## Exercise aim
Return the listing below unchanged, but without pictures.

## Stored data
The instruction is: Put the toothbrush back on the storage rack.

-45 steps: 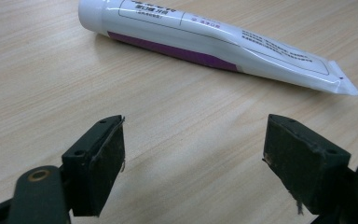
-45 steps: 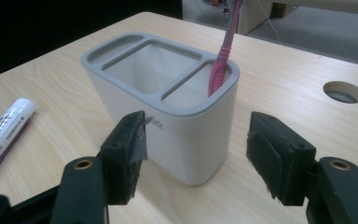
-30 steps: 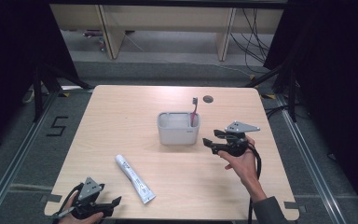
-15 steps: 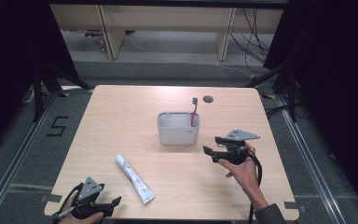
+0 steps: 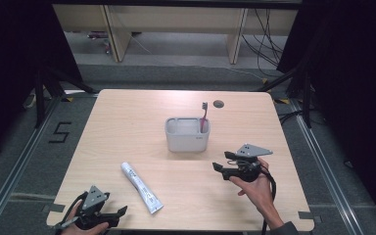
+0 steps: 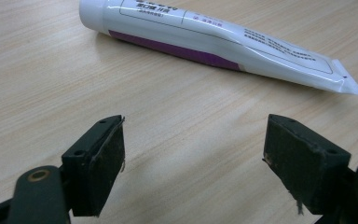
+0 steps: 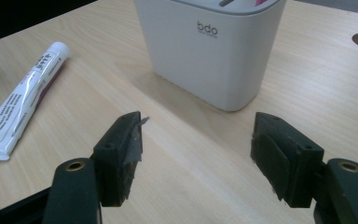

## Output
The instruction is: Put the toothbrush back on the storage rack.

-45 steps: 
-45 steps: 
-30 steps: 
-15 steps: 
+0 steps: 
+0 steps: 
+0 steps: 

For this exercise, nothing further remains.